■ THE TASK ■
Return all of the entries exactly, but do not include the pictures.

BEGIN

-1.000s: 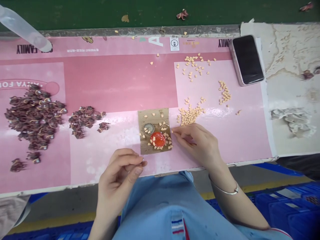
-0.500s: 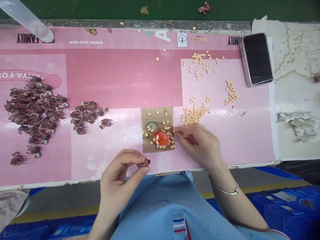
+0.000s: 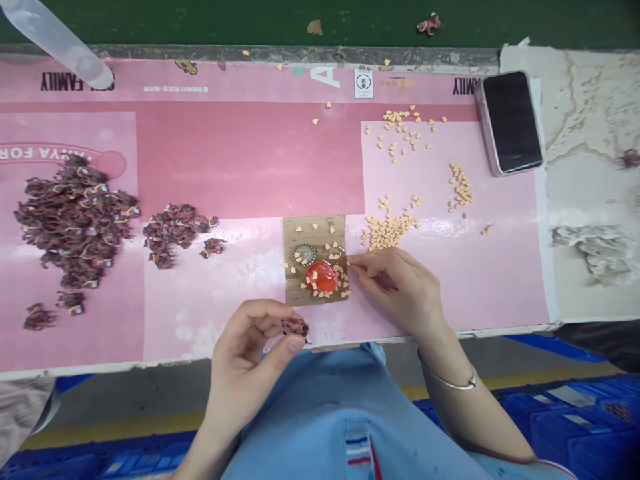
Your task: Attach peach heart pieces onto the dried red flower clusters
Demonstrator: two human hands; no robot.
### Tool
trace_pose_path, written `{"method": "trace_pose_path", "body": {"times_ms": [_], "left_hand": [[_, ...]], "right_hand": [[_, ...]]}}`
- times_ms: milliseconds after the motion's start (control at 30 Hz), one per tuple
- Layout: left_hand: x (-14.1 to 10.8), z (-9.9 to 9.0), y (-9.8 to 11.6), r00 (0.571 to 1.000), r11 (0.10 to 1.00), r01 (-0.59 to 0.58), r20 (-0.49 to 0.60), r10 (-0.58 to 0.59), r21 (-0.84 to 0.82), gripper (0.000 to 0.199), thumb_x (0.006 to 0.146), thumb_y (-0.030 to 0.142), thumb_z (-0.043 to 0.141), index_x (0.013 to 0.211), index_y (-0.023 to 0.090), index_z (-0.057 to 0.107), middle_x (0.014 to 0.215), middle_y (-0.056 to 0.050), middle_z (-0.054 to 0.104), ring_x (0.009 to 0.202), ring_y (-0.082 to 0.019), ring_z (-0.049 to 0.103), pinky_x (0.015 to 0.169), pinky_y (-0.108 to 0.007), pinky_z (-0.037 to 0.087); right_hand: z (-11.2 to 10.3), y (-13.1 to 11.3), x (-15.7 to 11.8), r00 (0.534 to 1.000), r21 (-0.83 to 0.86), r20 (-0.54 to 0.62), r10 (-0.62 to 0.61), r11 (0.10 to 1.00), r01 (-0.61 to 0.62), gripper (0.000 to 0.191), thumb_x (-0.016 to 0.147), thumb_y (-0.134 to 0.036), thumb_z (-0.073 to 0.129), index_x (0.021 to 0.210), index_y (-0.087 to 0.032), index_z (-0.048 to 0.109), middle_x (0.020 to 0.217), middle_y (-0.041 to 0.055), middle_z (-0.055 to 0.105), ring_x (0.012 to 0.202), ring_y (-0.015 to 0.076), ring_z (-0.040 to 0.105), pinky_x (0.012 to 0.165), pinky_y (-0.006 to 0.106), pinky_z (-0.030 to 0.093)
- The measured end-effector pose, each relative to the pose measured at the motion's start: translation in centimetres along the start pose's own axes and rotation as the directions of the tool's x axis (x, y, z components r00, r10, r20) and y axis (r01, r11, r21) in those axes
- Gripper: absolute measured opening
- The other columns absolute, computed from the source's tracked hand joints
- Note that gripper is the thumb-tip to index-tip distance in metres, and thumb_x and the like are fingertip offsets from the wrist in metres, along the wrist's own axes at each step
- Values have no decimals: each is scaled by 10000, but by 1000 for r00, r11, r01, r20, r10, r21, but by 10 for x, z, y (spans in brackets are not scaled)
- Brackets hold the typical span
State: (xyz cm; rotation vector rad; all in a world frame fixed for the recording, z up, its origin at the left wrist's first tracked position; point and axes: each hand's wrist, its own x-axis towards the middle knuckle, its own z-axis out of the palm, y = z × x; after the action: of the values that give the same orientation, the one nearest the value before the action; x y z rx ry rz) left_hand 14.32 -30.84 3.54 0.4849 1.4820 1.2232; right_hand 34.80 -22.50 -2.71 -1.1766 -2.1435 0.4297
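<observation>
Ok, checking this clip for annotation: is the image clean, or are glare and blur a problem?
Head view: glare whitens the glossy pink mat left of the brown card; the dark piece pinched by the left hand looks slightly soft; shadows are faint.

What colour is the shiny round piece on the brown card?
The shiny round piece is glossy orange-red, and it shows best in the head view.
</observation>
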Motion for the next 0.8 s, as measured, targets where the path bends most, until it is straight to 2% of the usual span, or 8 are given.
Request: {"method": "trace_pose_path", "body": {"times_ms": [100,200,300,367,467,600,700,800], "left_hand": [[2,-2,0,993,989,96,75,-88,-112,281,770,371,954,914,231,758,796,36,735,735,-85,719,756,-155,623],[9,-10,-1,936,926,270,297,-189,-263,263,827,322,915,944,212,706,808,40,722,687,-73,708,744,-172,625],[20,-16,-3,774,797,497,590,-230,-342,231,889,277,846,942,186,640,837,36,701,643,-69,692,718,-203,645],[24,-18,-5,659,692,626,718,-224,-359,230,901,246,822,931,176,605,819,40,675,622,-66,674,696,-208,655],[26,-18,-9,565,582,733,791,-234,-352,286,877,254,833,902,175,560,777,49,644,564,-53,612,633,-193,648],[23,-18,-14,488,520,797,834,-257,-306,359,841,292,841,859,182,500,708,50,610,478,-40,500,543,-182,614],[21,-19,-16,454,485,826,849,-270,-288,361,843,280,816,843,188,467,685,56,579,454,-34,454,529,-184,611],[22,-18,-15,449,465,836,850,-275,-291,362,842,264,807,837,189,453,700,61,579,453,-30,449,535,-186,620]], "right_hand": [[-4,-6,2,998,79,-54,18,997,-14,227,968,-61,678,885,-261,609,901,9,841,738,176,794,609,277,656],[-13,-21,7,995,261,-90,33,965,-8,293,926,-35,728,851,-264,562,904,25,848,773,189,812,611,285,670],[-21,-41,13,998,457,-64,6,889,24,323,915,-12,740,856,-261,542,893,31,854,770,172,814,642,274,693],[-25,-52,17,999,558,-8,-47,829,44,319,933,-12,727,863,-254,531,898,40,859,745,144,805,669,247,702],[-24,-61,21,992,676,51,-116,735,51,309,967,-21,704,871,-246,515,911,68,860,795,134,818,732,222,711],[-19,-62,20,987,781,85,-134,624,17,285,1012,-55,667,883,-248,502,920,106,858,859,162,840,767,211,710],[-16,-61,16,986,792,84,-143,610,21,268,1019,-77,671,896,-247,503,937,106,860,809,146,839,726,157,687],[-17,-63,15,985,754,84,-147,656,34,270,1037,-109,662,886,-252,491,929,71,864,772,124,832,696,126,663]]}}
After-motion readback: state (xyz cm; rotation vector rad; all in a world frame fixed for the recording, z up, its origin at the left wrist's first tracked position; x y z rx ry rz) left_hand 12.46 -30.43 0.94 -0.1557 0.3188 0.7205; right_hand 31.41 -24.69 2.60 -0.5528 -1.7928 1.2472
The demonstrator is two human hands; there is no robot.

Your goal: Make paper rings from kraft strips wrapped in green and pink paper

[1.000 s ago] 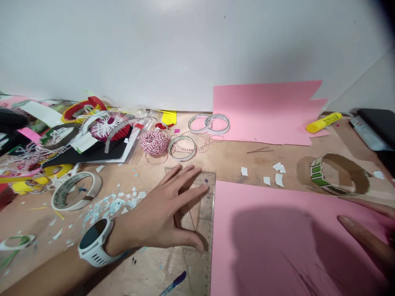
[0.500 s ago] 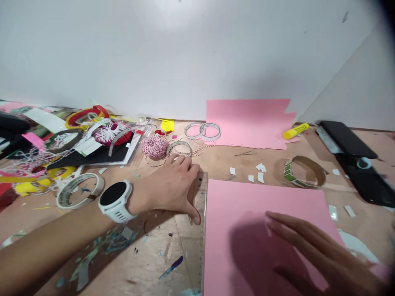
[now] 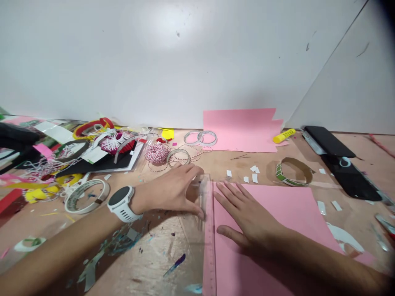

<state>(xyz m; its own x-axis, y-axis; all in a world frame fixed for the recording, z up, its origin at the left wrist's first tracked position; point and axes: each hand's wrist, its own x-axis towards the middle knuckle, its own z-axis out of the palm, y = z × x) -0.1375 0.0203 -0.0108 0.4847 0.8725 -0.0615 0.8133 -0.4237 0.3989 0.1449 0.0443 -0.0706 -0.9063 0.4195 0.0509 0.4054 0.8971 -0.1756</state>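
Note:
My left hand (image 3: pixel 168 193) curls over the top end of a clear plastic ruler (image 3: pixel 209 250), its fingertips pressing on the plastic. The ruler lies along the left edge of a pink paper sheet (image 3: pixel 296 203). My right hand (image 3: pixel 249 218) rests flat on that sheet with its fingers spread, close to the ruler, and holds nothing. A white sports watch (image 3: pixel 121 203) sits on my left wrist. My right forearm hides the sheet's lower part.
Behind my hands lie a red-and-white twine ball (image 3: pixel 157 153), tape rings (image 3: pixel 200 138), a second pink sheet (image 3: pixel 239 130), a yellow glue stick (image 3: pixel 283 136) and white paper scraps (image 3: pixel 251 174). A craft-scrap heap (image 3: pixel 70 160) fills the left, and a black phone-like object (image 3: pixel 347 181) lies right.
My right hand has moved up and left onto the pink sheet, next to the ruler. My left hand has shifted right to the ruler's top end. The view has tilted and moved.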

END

■ EXERCISE SOLUTION ■
-1.000s: 
-0.500s: 
+0.000s: 
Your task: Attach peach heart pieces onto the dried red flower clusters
Demonstrator: two human hands; no robot.
### Tool
trace_pose_path, written `{"method": "trace_pose_path", "body": {"times_ms": [_], "left_hand": [[_, ...]], "right_hand": [[_, ...]]}}`
- times_ms: milliseconds after the motion's start (control at 30 Hz), one per tuple
- Layout: left_hand: x (-14.1 to 10.8), z (-9.9 to 9.0), y (-9.8 to 11.6), r00 (0.571 to 1.000), r11 (0.10 to 1.00), r01 (-0.59 to 0.58), r20 (-0.49 to 0.60), r10 (-0.58 to 0.59), r21 (-0.84 to 0.82), gripper (0.000 to 0.199), thumb_x (0.006 to 0.146), thumb_y (-0.030 to 0.142), thumb_z (-0.043 to 0.141), index_x (0.013 to 0.211), index_y (-0.023 to 0.090), index_z (-0.057 to 0.107), middle_x (0.014 to 0.215), middle_y (-0.056 to 0.050), middle_z (-0.054 to 0.104), ring_x (0.009 to 0.202), ring_y (-0.082 to 0.019), ring_z (-0.049 to 0.103), pinky_x (0.015 to 0.169), pinky_y (-0.108 to 0.007), pinky_z (-0.037 to 0.087); right_hand: z (-11.2 to 10.3), y (-13.1 to 11.3), x (-15.7 to 11.8), r00 (0.534 to 1.000), r21 (-0.83 to 0.86), r20 (-0.54 to 0.62), r10 (-0.62 to 0.61), r11 (0.10 to 1.00), r01 (-0.61 to 0.62), gripper (0.000 to 0.191), thumb_x (-0.016 to 0.147), thumb_y (-0.134 to 0.036), thumb_z (-0.073 to 0.129), index_x (0.021 to 0.210), index_y (-0.087 to 0.032), index_z (-0.048 to 0.109), middle_x (0.020 to 0.217), middle_y (-0.041 to 0.055), middle_z (-0.055 to 0.105), ring_x (0.012 to 0.202), ring_y (-0.015 to 0.076), ring_z (-0.040 to 0.105), pinky_x (0.012 to 0.165), pinky_y (-0.006 to 0.106), pinky_z (-0.030 to 0.093)
- The measured end-effector pose, each relative to the pose measured at the motion's start: translation in centimetres along the start pose's own axes and rotation as the directions of the tool's x axis (x, y, z components r00, r10, r20) and y axis (r01, r11, r21) in those axes
- Gripper: absolute measured opening
- The other columns absolute, computed from the source's tracked hand joints
- Note that gripper is the thumb-tip to index-tip distance in metres, and thumb_x and the like are fingertip offsets from the wrist in metres, along the wrist's own axes at each step
- Values have no decimals: each is scaled by 10000, but by 1000 for r00, r11, r01, r20, r10, r21, but by 10 for x, z, y (spans in brackets are not scaled)
- Brackets hold the typical span
State: (xyz cm; rotation vector rad; all in a world frame fixed for the recording, z up, its origin at the left wrist's first tracked position; point and axes: each hand's wrist, its own x-axis towards the middle knuckle, its own z-axis out of the palm, y = z × x; after the action: of the values that give the same orientation, the one nearest the value before the action; x y z rx ry rz) left_hand 14.32 -30.84 3.54 0.4849 1.4820 1.2232; right_hand 34.80 -22.50 -2.71 -1.1766 -2.1435 0.4297
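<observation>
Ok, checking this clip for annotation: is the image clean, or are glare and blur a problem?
Head view: glare whitens the glossy pink mat left of the brown card; the dark piece pinched by the left hand looks slightly soft; shadows are faint.

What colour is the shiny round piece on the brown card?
The shiny round piece is glossy orange-red, and it shows best in the head view.
</observation>
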Motion for the next 0.8 s, as measured, targets where the path bends most, until it is straight to 2% of the usual span, or 8 are given.
Request: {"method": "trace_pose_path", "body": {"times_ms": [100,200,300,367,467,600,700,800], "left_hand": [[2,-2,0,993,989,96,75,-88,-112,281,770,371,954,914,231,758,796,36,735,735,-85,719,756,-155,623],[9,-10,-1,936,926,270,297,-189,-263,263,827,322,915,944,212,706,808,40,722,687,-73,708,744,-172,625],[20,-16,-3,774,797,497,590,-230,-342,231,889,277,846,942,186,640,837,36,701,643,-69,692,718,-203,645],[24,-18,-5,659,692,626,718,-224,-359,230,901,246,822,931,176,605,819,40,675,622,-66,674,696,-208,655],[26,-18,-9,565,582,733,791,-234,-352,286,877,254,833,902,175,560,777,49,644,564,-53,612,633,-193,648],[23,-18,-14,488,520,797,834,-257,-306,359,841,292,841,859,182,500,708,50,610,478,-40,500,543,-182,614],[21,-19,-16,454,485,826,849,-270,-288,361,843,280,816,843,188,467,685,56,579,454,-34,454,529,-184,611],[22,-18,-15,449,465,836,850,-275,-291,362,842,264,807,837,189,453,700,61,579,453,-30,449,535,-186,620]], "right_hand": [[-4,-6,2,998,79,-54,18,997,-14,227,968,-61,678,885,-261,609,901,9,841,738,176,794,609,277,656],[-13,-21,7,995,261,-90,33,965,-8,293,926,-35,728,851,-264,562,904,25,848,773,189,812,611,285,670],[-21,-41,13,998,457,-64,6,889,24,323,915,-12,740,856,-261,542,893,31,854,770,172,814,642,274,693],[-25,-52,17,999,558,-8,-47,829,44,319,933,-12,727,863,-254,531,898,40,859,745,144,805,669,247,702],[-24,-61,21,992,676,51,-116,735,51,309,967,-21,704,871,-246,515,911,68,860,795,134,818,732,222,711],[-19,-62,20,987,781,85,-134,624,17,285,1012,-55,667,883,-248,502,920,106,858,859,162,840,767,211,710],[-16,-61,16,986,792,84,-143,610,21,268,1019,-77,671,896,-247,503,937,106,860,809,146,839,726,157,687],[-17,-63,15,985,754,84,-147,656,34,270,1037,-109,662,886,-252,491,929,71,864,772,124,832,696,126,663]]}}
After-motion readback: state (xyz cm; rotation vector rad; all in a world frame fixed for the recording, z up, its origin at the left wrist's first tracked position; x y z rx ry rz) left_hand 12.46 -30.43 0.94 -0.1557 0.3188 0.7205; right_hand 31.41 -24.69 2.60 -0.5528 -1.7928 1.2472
The demonstrator is two human hands; there is no robot.

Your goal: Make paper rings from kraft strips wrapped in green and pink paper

[1.000 s ago] 
[0.500 s ago] 
[now] 

<state>(xyz m; its own x-axis, y-axis; all in a world frame fixed for the recording, z up, its origin at the left wrist's first tracked position; point and axes: each hand's wrist, its own x-axis towards the middle knuckle, its own z-axis out of the palm, y = z × x) -0.1375 0.0203 -0.0108 0.4847 0.8725 -0.0615 0.8133 -0.4237 0.3989 0.1449 0.0443 -0.0706 -0.9063 0.4195 0.0509 0.4054 0.8971 -0.1756</state>
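Note:
My left hand (image 3: pixel 168 193) curls over the top end of a clear plastic ruler (image 3: pixel 209 250), its fingertips pressing on the plastic. The ruler lies along the left edge of a pink paper sheet (image 3: pixel 296 203). My right hand (image 3: pixel 249 218) rests flat on that sheet with its fingers spread, close to the ruler, and holds nothing. A white sports watch (image 3: pixel 121 203) sits on my left wrist. My right forearm hides the sheet's lower part.
Behind my hands lie a red-and-white twine ball (image 3: pixel 157 153), tape rings (image 3: pixel 200 138), a second pink sheet (image 3: pixel 239 130), a yellow glue stick (image 3: pixel 283 136) and white paper scraps (image 3: pixel 251 174). A craft-scrap heap (image 3: pixel 70 160) fills the left, and a black phone-like object (image 3: pixel 347 181) lies right.
My right hand has moved up and left onto the pink sheet, next to the ruler. My left hand has shifted right to the ruler's top end. The view has tilted and moved.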

No part of the answer remains open.